- Work instructions
Please list all lines of the material below in which the string "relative" occurs.

□ □ □ □ □

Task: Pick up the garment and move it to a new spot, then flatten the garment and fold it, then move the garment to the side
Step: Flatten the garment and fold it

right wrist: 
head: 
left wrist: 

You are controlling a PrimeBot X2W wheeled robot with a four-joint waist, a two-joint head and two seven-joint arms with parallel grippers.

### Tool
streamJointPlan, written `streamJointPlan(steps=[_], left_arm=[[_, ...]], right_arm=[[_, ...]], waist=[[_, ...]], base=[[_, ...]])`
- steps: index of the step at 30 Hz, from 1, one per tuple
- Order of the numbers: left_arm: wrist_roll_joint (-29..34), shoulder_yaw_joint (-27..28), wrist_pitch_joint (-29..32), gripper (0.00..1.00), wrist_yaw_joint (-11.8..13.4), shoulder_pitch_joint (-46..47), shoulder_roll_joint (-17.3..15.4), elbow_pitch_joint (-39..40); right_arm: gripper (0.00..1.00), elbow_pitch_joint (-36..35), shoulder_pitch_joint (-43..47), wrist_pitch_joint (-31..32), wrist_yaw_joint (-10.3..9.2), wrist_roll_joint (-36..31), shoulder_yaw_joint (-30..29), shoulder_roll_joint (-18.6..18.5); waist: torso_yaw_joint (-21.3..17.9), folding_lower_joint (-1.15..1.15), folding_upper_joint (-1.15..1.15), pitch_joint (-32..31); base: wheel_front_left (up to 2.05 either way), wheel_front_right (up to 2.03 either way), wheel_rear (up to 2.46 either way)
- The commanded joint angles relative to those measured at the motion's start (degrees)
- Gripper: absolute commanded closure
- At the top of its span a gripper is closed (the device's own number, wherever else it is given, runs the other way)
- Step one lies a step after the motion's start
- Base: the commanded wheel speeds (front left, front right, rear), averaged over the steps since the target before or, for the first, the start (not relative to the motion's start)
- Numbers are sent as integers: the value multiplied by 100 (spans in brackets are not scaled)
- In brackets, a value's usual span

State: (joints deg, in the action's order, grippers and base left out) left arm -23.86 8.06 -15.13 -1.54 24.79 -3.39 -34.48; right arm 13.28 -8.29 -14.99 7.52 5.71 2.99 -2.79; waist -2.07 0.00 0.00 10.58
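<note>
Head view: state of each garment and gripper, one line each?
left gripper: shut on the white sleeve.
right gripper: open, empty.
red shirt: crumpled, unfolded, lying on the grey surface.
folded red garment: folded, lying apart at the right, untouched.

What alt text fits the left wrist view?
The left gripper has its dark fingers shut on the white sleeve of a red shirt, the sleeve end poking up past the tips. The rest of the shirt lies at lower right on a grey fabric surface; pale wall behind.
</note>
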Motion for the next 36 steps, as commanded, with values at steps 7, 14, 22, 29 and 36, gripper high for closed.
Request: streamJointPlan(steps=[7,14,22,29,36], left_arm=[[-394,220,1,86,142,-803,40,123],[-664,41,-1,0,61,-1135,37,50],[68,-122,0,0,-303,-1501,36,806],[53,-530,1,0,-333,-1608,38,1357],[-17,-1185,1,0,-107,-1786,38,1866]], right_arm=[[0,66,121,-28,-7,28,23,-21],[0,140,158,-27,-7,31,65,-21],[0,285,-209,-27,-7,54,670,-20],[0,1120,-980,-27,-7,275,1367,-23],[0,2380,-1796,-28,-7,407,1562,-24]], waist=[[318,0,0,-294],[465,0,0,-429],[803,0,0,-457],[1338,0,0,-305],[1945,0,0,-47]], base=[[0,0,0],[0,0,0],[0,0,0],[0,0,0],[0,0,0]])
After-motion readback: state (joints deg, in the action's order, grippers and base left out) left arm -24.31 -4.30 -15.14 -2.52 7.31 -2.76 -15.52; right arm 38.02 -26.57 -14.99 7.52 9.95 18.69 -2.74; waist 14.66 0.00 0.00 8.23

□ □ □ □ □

- Answer for the task
- The commanded joint angles relative to those measured at the motion's start (degrees)
- Base: the commanded wheel speeds (front left, front right, rear), averaged over the steps since the target before or, for the first, the start (not relative to the motion's start)

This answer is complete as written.